Swedish FoodTech N!CK’S Snags $100M for Worldwide Growth
Sweden-based FoodTech N!CK’S, which makes healthy snacks and ice cream, announced Thursday (Oct. 28) that it wrapped up a $100 million Series C fundraising round. This funding will fuel increased growth in Europe and North America, as well as product portfolio expansion and the doubling of its store count in 2022, according to a UK Tech News report.
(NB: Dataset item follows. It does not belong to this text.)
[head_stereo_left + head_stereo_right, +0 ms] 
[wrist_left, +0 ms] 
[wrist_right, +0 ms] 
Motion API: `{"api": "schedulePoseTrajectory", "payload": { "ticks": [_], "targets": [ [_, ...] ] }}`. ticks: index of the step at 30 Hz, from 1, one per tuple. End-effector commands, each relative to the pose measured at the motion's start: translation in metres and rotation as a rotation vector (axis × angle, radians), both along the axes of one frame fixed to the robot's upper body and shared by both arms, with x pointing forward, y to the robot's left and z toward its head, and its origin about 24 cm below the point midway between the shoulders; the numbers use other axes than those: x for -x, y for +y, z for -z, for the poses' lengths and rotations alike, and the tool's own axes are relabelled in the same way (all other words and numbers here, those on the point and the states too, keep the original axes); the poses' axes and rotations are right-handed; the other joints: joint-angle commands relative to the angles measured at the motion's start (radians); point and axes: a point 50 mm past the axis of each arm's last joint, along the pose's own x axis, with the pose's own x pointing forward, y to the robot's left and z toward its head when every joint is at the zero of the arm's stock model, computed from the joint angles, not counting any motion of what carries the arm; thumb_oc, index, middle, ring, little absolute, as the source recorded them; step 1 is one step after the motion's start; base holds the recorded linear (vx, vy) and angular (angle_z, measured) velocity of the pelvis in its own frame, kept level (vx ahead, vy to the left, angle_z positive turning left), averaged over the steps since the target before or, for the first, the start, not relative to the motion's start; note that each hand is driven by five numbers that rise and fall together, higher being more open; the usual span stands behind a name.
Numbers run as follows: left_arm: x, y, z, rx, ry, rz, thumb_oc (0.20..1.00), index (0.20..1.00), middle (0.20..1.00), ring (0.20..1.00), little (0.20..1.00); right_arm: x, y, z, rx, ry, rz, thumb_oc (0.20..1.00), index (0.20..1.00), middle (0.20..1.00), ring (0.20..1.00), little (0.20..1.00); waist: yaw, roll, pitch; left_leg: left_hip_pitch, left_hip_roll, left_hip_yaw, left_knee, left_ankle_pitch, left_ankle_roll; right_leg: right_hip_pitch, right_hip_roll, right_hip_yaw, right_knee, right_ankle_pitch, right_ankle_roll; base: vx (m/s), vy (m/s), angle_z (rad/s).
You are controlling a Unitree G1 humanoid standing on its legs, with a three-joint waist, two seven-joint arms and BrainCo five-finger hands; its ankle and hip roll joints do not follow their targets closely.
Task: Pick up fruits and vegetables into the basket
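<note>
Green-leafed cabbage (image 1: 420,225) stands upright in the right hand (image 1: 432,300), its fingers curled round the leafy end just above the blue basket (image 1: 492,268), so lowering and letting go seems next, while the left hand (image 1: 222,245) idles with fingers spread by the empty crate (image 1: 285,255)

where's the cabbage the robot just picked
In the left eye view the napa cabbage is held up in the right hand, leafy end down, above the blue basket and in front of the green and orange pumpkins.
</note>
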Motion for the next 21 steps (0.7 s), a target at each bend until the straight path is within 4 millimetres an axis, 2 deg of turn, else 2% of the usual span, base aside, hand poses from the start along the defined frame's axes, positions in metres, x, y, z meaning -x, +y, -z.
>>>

Restaurant Roundup: Robotic Delivery Expands as eCommerce Comes for Breakfast
C3 partnered with robotic delivery company Coco for remote-controlled delivery fulfillment, while Waitr teamed up with Denny’s to grow its breakfast sales. Restaurant group Dig also announced the success of its recent Series F funding round, and KFC tapped a Nintendo of America veteran to come onboard as KFC’s new chief marketing officer and grow eCommerce sales.
Hybrid Robot/Human Picking Can Ease eGrocers’ Labor Challenges
The in-store picking model may have worked for grocers when online orders represented only a tiny portion of all shares, but the rise in adoption has made its flaws glaringly obvious. Brian Ballard, SVP of Solution Delivery at technology firm TeamViewer, argues in an interview with PYMNTS that grocers can equip their human employees with automated tools to create a more efficient “connected workforce.”